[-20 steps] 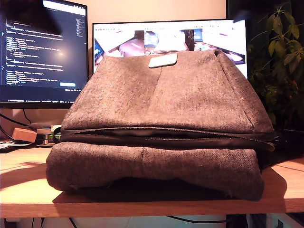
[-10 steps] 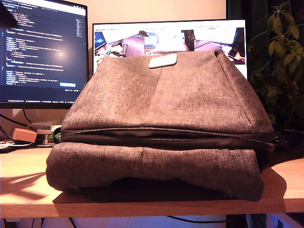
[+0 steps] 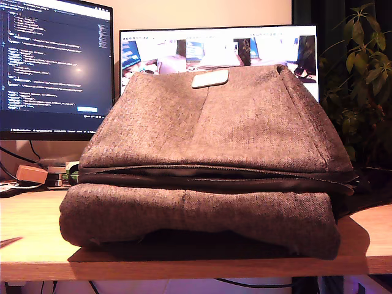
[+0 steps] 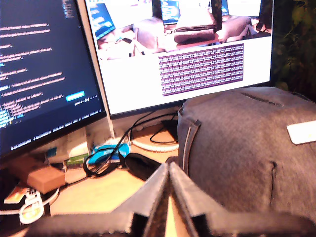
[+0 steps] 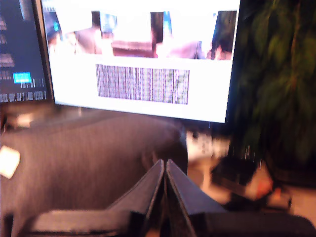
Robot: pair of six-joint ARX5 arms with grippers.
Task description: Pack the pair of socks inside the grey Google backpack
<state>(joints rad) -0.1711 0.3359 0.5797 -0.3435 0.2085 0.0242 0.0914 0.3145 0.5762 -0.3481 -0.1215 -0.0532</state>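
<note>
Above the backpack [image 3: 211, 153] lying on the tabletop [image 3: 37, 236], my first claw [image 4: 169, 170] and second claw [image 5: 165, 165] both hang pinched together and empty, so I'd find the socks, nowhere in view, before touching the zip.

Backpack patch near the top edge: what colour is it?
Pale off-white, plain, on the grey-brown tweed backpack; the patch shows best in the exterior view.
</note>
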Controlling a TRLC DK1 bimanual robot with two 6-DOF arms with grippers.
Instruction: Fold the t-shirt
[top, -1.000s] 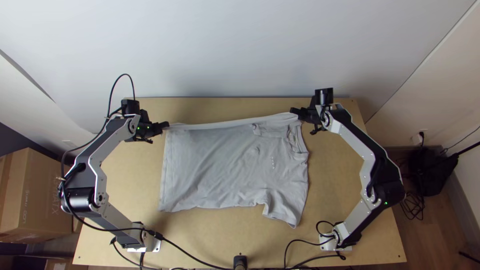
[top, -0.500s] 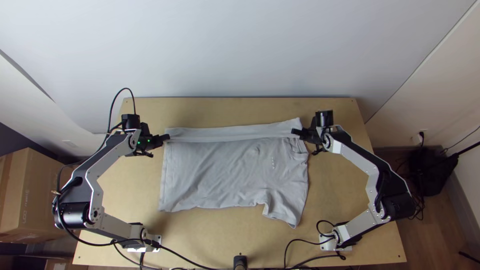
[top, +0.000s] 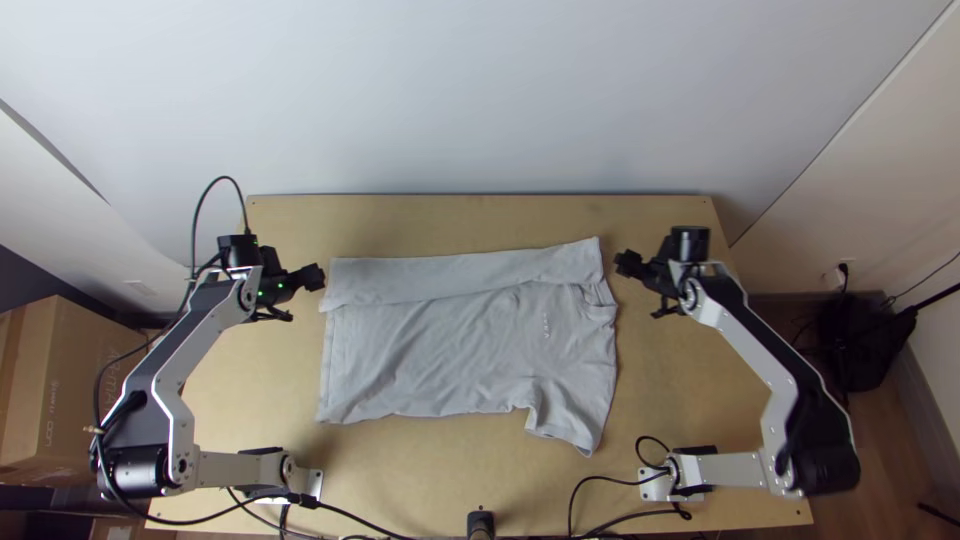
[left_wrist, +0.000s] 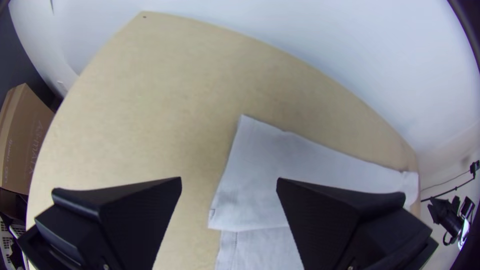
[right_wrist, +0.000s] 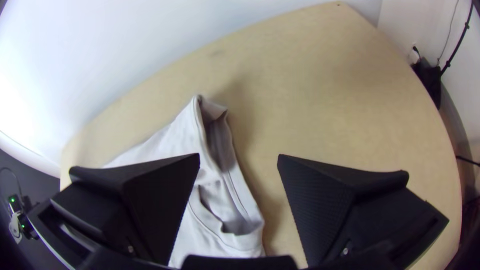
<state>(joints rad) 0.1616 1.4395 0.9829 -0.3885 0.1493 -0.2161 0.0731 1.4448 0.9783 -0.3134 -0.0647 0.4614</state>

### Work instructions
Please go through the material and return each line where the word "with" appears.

### Answer section
Robot: pair of six-joint ARX5 arms with grippers.
Controlling a TRLC DK1 bimanual robot with two 6-DOF arms with grippers.

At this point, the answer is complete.